Deslices de la memoria, consuelos de la nostalgia. Es clarificador que a la luz de Café Society, películas sobrevaloradas y tramposas como Match Point y Medianoche en París, que augurábamos como descensos paulatinos de su calidad como realizador, hoy parecen brillantes ejercicios de estilo y disecciones penetrantes de la clase media alta que buscaba representar. Pero no nos engañemos, Allen nunca fue Chabrol y no tendría por qué serlo; sus obsesiones y derroteros son otros. Pero lo más doloroso, lo irreparable a estas alturas del partido, es que perdió el rasgo de comicidad que acompañaba a la neurosis latente y a la vez entrañable de sus personajes, sello de identidad que le asegura un lugar en la historia del cine.

Más allá de sus evidentes defectos, las películas de Allen siempre buscaron una complicidad con el espectador, por muy reducido que fuera el espectro o nicho que convocara. Allen, como buen comediante, siempre tuvo conciencia del efecto que provocaba un buen final, un remate que dejara una sensación alentadora, entregando una sonrisa interior, confidente con el espectador para aliviar incluso la más penosa dificultad existencial. Eran pequeñas epifanías por donde se colaban verdades incómodas y desencantadas, adornadas con sutiles retazos de incierta esperanza (recuerden los inolvidables finales de Manhattan y Annie Hall).

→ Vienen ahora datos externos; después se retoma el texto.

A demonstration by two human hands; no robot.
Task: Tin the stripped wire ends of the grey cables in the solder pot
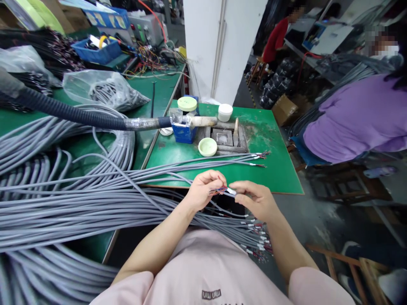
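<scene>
Between my hands is the end of a grey cable, with a white sleeve and thin coloured wires fanning out of it. My left hand pinches those wires. Closed around the white-sleeved part is my right hand, thumb below and fingers above. Several grey cables lie across the green table just beyond my hands, their stripped ends pointing right. A larger bundle of grey cables runs beneath my forearms, and its white-tagged ends hang by my lap.
A ribbed hose reaches over the table to a blue box. Near it are a soldering pot, a pale green dish and a white jar. A person in purple sits at the right. Coiled cable fills the left.
</scene>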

Ahora sus películas son frías, distantes, como si fueran hechas por encargo. Es cierto que Café Society está bellamente filmado, su luz ilumina la pantalla con un tono cálido cercano a los calurosos atardeceres de Los Ángeles. Pero ni los más grandes formalismos ni la más lujosa puesta en escena pueden salvar una película sin alma. Si Sontag tenía razón (que la tenía) cuando decía que la obra de arte es por sobre todas las cosas “una experiencia de las cualidades o las formas de la conciencia humana… que nos devuelve al mundo de alguna manera más receptivos y enriquecidos”, entonces el cine de Allen más que cine es un bonito y reluciente decorado, una pieza de museo sin vida propia, inerte. En pocas palabras, una película que no interpela ni penetra en el espectador, una acumulación de imágenes que ni el reverenciable Vittorio Storaro (Apocalipsis Now, One from the Heart, The Last Emperor) puede sacar a flote. Al movimiento frenético, caótico de sus personajes, ahora le ha agregado una cuota nada despreciable de superficialidad y de movimientos arrebatados y confusos que, más que expresar cierta inconformidad entre los personajes y el entorno que los socaba, parecen ser el mensaje velado de una cierta parálisis creativa. Tal vez un último consejo: para los amantes de las “comedias locas” que Café Society trata de emular, por favor, acercarse a las obras maestras de Preston Sturges, Frank Capra o Howard Hawks. Prefiera el original, no la copia.

Marco Antonio Allende

Nota comentarista: 2/10

Título original: Café Society. Dirección: Woody Allen. Guión: Woody Allen. Fotografía: Vittorio Storaro. Reparto: Jesse Eisenberg, Kristen Stewart, Steve Carrell, Blake Lively. País: Estados Unidos. Año: 2016. Duración: 96 minutos.